The girl entered the upper room, where all the novices just sat down at the table for breakfast. Gata and Tansy looked at her with such fear, so Elge immediately wanted to eat, but there was a desire to run away without looking back, and she turned to leave.
“Sit down with us,” Uta and Nara shouted to her, pointing to the place between them, “that’s your bowl.” Put the fish for yourself and settle down. Fresh bread was baked.
Indeed, there was a smell of fresh bread in the upper room, and the youngest novice did not even notice it.
— Good morning,” Mara said to her, “sit down, dormouse.” And then soon go to the pier, to the sailors. I still have to comb your hair and dress you up.
— Why is this? — the girl jumped up, retreating from the table.

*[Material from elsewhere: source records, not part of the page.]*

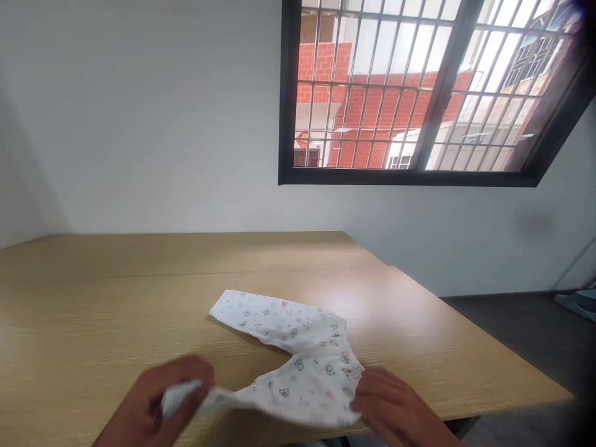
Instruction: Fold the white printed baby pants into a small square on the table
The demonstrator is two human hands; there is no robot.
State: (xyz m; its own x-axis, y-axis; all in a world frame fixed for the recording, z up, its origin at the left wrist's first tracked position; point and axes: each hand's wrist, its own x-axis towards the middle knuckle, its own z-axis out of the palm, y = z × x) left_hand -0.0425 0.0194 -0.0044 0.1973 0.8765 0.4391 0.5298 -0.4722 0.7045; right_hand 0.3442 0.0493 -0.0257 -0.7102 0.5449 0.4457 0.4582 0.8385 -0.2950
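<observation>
A pair of small white baby pants (298, 363) with a printed pattern of little animals lies across the front of the table. Its waistband is toward the right, and its legs point left. My left hand (170, 397) is closed around the end of the nearer leg and holds it a little off the tabletop; that hand is somewhat blurred. At the near corner of the waistband, my right hand (388, 400) grips the cloth with bent fingers. The farther leg rests flat on the wood.
The wooden table (116, 310) has a seam across its back part and a slanting right edge. Behind it stands a pale wall (139, 112) with a dark-framed, barred window (372, 177). Dark floor (503, 323) shows beyond the right edge.
</observation>
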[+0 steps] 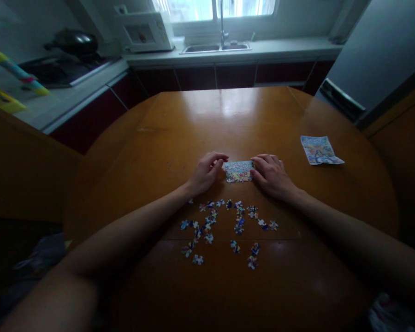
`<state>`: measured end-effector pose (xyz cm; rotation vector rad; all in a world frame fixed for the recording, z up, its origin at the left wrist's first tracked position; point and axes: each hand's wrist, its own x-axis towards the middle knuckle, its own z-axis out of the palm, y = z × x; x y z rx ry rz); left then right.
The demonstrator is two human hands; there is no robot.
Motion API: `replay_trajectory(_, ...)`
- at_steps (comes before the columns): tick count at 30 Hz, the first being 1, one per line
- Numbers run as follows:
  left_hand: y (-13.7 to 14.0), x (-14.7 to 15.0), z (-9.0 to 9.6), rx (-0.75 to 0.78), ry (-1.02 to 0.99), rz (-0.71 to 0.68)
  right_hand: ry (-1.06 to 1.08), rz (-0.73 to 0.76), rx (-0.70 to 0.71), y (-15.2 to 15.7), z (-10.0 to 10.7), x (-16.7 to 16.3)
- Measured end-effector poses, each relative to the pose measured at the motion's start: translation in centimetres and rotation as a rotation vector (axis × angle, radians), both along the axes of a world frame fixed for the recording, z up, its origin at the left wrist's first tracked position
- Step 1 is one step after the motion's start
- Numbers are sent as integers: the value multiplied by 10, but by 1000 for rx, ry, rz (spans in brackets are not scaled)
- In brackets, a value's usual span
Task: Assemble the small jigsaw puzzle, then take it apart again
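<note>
Kitchen, dim, daylight from the window (214,9) behind; sink (216,48), microwave (147,32) and dark pot (76,42) line the far side. You sit at a wooden desk (193,124) with rounded ends. The joined puzzle panel (240,172) lies flat on it, right between your two hands, its long axis looking to run left to right.

Your left grip (206,173) is at the panel's left end, fingers curled, thumb by the upper corner; you can't confirm from this view whether it pinches the panel or only sits against it. Your right grip (270,173) is at the opposite end, thumb and fingertips at the right edge, index and thumb a bit apart; firm hold or light rest, can't say. Neither hand is clearly nearer, since the panel fills the gap between them.

Key relation: the loose pieces (240,224) are all on your body's side of the panel, off its knobbly near edge, between your forearms. You have the denser bunch left of centre, a smaller column about centre, strays toward the right. Both hands are beyond them.

Creased printed sheet (318,151) is well off past your right hand, nearer that one. Brands, labels, writing: you get none readable; the sheet's print and the microwave's front are too small or blurred.
</note>
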<state>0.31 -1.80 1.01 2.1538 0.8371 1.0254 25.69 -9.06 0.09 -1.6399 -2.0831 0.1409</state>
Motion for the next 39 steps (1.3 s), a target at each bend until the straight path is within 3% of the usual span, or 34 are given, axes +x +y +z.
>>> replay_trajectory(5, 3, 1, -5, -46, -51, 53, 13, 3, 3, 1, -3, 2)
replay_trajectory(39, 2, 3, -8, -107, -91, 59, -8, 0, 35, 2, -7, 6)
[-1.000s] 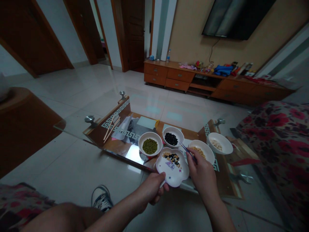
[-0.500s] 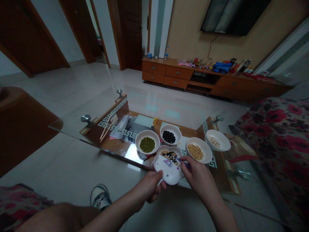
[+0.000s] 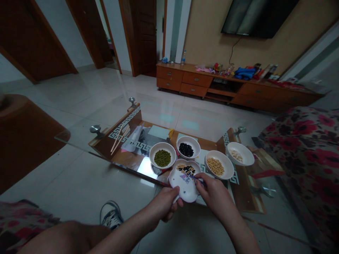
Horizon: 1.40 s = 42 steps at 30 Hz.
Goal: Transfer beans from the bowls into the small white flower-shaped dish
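Observation:
My left hand (image 3: 169, 203) grips the short handle of a white flower-shaped plate (image 3: 189, 194) with a cartoon print, thumb on top. On the plate's far part lie mixed black and yellow beans (image 3: 186, 169). My right hand (image 3: 212, 187) is closed around slim dark-blue tweezers (image 3: 200, 180), their tips over the plate just below the beans. Beyond the plate stand a bowl of green beans (image 3: 162, 158), a bowl of black beans (image 3: 186, 150) and a bowl of yellow beans (image 3: 215, 165). Farther right, a white bowl (image 3: 245, 155) holds a few pale pieces.
The bowls stand on a glass-topped table (image 3: 129, 171) with papers visible beneath. Wooden chopsticks (image 3: 119, 139) lie at its left. A flowered cover (image 3: 304, 141) is on the right. Across the floor, a wooden cabinet (image 3: 196, 83) carries clutter below a television (image 3: 256, 17).
My right hand has shifted slightly left and nearer, and the tweezers' tips now point lower on the plate, away from the beans. My left hand keeps its grip on the plate.

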### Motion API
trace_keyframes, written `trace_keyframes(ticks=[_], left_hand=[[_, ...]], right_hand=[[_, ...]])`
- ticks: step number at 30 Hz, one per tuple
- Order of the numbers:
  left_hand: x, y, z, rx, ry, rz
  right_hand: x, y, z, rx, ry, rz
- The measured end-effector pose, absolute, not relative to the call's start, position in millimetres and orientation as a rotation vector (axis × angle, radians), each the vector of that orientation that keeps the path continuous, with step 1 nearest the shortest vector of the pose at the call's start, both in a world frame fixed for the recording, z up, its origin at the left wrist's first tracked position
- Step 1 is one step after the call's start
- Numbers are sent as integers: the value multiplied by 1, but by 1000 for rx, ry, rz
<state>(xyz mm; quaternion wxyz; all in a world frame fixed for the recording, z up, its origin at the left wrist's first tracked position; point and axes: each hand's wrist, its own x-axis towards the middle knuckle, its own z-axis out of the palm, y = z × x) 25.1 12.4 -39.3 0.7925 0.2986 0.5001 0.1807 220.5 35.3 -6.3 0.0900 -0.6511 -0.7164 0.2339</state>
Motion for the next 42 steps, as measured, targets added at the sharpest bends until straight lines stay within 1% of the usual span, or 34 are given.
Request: trace_keyframes(ticks=[18, 29, 42], left_hand=[[25, 12, -41, 655, 1078, 381], [24, 11, -38, 656, 1076, 377], [25, 12, -42, 654, 1089, 377]], right_hand=[[218, 35, -6, -1920, -2159, 647], [217, 35, -5, -1924, -2131, 705], [218, 35, -5, -1916, -2150, 679]])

— You are now not just a novice, but a great healer, and you can’t go out as to people.
— And now it will always be so? — and she looked at Mara from scratch.
— Always, berry, — answered the mentor, smiling, — Eat come on. The fish turned out well.
Elga sat down between her friends, and put baked fish out of the pot. She looked at her friends, they laughed, looking at her, and ate with visible pleasure. Looking at them, she finished everything quickly, both fish and bread. Then the mentor took her to her, and all the Chosen Ones followed her. Everyone found things to see how Mara would dress up Elga. The woman sat her on a chair, loosened her braid, and began to comb her long hair. First a rare ridge, then frequent. Having combed, she braided, stabbed her hair with a gold hairpin. She decorated it with earrings and temporal rings made of gold, and took out one of her kokoshniks, decorated with Dvina mother-of-pearl. She laid a necklace of small gold beads around her neck. Thinking, she took out a sleeveless jacket.